• _Your instructions_: The answer must be the complete listing, reproduced exactly.

• _Exercise inputs_:
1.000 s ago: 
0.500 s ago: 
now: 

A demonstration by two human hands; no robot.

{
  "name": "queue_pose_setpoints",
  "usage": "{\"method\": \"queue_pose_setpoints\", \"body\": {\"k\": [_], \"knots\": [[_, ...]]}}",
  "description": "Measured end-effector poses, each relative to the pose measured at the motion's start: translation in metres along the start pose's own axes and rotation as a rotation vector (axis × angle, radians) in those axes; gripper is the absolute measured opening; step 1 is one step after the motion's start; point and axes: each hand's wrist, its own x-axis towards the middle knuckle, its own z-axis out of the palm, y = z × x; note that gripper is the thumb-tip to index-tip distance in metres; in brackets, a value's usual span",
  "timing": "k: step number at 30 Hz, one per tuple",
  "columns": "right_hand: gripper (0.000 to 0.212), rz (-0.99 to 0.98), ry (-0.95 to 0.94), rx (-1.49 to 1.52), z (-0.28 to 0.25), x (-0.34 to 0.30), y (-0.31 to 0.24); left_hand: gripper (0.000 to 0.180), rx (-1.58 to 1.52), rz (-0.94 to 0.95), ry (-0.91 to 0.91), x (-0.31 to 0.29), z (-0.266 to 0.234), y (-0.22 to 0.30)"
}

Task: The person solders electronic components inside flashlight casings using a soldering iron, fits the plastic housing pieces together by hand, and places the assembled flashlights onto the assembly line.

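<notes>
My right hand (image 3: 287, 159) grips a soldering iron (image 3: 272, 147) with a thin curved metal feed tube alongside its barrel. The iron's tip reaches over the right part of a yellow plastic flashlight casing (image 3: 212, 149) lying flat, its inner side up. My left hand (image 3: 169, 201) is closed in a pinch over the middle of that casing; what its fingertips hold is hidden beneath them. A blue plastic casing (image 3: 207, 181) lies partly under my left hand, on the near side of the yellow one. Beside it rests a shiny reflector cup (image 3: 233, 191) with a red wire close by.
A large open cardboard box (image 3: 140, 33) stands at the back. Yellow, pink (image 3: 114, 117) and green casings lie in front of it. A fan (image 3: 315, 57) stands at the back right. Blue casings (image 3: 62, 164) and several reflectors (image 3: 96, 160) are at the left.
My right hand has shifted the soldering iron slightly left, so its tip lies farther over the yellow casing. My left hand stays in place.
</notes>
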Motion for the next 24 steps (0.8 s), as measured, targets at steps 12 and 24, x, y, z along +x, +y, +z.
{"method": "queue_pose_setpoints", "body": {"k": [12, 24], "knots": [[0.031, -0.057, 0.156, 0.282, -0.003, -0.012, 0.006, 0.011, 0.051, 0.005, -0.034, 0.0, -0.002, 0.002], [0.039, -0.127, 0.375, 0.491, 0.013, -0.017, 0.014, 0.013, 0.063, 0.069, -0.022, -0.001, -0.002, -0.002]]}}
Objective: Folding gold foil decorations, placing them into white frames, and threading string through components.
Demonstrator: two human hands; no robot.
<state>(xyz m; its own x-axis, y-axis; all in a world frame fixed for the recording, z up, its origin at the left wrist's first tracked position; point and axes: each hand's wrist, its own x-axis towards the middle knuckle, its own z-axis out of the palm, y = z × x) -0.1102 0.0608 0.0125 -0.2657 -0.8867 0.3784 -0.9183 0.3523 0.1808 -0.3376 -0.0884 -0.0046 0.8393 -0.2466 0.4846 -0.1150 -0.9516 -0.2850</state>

• _Answer to the problem_:
1.000 s ago: 
0.500 s ago: 
now: 

A demonstration by two human hands; no robot.

{
  "name": "queue_pose_setpoints",
  "usage": "{\"method\": \"queue_pose_setpoints\", \"body\": {\"k\": [_], \"knots\": [[_, ...]]}}",
  "description": "Measured end-effector poses, each relative to the pose measured at the motion's start: translation in metres along the start pose's own axes and rotation as a rotation vector (axis × angle, radians) in those axes; gripper is the absolute measured opening; step 1 is one step after the motion's start; point and axes: each hand's wrist, its own x-axis towards the middle knuckle, its own z-axis out of the palm, y = z × x; note that gripper is the thumb-tip to index-tip distance in metres; in brackets, a value's usual span",
  "timing": "k: step number at 30 Hz, one per tuple",
  "columns": "right_hand: gripper (0.000 to 0.212), rz (-0.99 to 0.98), ry (-0.95 to 0.94), rx (-1.49 to 1.52), z (-0.28 to 0.25), x (-0.34 to 0.30), y (-0.31 to 0.24); left_hand: gripper (0.000 to 0.180), rx (-1.58 to 1.52), rz (-0.94 to 0.95), ry (-0.91 to 0.91), x (-0.31 to 0.29), z (-0.266 to 0.234), y (-0.22 to 0.30)"
}

Task: The person solders electronic components inside flashlight casings using a soldering iron, fits the plastic housing pieces together by hand, and places the assembled flashlights onto the assembly line.

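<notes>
My right hand (image 3: 287, 159) grips a soldering iron (image 3: 272, 147) with a thin curved metal feed tube alongside its barrel. The iron's tip reaches over the right part of a yellow plastic flashlight casing (image 3: 212, 149) lying flat, its inner side up. My left hand (image 3: 169, 201) is closed in a pinch over the middle of that casing; what its fingertips hold is hidden beneath them. A blue plastic casing (image 3: 207, 181) lies partly under my left hand, on the near side of the yellow one. Beside it rests a shiny reflector cup (image 3: 233, 191) with a red wire close by.
A large open cardboard box (image 3: 140, 33) stands at the back. Yellow, pink (image 3: 114, 117) and green casings lie in front of it. A fan (image 3: 315, 57) stands at the back right. Blue casings (image 3: 62, 164) and several reflectors (image 3: 96, 160) are at the left.
My right hand has shifted the soldering iron slightly left, so its tip lies farther over the yellow casing. My left hand stays in place.
</notes>
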Motion for the next 24 steps (0.8 s), as measured, targets at steps 12 and 24, x, y, z along +x, +y, +z.
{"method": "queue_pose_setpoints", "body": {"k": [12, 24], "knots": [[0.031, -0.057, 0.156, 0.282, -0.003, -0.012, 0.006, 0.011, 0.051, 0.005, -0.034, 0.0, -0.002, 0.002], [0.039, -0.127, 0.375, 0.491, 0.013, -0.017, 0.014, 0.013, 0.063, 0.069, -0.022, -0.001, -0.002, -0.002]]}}
Objective: Folding gold foil decorations, placing them into white frames, and threading string through components.
Demonstrator: two human hands; no robot.
<state>(xyz m; its own x-axis, y-axis; all in a world frame fixed for the recording, z up, its origin at the left wrist's first tracked position; point and axes: each hand's wrist, its own x-axis towards the middle knuckle, its own z-axis out of the palm, y = z × x) -0.1102 0.0608 0.0125 -0.2657 -0.8867 0.3784 -0.9183 0.3523 0.1808 -0.3376 -0.0884 -0.0046 0.8393 -0.2466 0.4846 -0.1150 -0.9516 -0.2850</state>

That completes the answer.